_WHAT THE TASK ASKS:_
The only thing to report is how many lines of the data contain the word "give".

_SUPPLIED RECORDS:_
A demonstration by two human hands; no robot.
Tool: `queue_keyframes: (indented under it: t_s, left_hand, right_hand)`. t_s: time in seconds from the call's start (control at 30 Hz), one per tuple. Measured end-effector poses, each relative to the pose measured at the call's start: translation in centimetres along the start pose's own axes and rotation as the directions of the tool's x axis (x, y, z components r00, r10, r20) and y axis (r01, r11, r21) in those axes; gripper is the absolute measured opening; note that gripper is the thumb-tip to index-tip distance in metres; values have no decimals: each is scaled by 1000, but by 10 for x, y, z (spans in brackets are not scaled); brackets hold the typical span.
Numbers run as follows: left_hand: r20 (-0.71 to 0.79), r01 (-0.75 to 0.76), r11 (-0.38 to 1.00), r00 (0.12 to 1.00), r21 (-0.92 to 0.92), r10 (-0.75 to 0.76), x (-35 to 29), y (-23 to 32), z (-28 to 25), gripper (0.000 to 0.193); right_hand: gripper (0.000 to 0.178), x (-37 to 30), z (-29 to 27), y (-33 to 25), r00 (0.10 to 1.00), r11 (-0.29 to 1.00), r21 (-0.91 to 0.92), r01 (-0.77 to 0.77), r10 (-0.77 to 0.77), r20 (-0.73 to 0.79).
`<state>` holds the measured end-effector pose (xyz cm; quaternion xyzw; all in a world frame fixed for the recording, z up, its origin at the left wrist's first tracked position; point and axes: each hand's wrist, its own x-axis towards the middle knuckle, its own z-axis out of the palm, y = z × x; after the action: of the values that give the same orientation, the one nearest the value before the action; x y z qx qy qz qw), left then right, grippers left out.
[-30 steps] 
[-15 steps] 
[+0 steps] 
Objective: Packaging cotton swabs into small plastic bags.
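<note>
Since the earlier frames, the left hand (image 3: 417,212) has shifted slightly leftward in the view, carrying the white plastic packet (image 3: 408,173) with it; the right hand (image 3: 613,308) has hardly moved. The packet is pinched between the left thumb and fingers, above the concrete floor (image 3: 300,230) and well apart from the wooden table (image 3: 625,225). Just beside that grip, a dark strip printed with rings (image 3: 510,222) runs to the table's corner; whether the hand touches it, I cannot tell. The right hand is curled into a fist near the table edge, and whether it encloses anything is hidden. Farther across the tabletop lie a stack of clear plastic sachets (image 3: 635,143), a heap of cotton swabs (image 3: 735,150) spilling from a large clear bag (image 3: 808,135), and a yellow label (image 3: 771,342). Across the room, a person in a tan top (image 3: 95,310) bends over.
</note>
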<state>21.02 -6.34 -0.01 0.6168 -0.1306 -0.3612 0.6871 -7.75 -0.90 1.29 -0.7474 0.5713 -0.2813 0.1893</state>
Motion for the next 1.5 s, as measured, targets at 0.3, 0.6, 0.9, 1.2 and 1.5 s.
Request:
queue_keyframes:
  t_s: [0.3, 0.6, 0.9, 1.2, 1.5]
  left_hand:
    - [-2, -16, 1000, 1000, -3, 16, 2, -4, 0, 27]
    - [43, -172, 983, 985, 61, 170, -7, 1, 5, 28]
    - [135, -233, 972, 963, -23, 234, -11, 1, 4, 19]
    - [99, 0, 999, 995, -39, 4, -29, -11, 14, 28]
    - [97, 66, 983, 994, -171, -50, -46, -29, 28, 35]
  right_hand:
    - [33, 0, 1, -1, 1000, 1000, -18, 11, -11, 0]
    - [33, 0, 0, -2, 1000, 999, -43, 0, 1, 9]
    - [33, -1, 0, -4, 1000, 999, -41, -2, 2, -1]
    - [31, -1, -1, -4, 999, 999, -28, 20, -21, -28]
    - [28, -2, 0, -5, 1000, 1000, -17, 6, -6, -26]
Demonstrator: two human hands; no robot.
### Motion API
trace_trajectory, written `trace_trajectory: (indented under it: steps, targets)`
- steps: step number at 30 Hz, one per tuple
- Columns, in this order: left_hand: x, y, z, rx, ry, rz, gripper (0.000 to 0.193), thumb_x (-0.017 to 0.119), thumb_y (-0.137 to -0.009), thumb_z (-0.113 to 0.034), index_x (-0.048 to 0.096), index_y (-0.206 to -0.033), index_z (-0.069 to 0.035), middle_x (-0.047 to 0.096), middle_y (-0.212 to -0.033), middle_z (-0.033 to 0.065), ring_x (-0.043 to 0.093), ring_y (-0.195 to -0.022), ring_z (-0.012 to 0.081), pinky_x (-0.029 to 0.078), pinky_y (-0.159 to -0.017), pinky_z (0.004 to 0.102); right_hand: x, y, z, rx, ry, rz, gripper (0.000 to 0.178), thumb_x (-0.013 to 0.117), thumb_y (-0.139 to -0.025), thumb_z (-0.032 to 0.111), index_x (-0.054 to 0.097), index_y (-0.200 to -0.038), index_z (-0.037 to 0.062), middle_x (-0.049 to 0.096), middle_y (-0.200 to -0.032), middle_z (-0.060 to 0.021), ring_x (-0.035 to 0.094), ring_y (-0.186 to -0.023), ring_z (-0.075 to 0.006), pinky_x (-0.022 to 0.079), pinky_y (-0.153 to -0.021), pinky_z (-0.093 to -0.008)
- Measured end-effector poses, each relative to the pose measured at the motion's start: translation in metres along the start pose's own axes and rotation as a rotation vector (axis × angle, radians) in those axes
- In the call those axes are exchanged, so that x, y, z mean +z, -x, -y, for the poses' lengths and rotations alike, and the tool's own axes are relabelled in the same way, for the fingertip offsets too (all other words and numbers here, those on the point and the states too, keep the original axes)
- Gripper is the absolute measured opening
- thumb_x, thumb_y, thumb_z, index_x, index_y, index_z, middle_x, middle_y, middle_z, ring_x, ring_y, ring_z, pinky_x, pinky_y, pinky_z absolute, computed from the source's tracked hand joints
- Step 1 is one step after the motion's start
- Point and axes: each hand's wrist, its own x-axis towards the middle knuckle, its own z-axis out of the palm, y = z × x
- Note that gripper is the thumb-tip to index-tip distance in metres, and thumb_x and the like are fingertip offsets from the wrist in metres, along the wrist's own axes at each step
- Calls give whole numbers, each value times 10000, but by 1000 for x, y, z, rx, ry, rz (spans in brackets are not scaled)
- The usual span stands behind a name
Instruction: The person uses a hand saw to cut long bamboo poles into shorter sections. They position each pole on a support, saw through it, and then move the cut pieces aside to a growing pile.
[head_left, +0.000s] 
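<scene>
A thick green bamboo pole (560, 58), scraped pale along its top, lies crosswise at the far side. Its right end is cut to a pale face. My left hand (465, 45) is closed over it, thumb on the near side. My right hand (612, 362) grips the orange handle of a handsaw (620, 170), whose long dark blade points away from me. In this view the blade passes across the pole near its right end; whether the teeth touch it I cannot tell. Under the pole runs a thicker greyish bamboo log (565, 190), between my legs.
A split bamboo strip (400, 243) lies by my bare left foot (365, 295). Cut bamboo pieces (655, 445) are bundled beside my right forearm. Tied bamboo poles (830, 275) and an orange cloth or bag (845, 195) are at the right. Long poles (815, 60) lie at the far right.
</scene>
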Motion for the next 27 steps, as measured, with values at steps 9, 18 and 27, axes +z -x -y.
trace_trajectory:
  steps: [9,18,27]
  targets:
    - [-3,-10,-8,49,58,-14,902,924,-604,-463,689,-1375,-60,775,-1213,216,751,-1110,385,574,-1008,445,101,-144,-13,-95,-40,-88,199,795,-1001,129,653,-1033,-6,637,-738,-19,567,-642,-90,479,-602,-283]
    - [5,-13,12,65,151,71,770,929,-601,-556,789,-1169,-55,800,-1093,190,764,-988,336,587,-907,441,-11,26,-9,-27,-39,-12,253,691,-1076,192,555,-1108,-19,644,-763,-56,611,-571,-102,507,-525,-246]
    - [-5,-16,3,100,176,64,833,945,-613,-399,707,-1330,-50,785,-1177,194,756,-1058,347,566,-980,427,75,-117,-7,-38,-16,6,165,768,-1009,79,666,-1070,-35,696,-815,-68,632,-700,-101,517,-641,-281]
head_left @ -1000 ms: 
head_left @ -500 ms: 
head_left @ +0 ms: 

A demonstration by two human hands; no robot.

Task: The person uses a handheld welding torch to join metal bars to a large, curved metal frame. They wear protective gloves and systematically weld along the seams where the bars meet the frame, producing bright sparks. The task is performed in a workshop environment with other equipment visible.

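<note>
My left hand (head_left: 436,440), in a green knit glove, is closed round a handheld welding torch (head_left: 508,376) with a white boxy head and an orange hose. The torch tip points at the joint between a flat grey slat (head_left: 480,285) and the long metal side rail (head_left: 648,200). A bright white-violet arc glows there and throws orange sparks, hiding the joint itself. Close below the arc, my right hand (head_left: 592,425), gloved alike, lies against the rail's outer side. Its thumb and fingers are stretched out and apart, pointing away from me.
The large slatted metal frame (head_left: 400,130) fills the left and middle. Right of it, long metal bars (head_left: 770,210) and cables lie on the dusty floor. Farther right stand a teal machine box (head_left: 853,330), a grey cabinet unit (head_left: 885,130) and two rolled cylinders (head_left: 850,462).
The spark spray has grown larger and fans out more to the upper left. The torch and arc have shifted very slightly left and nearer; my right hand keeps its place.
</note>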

_WRITTEN RESPONSE:_
2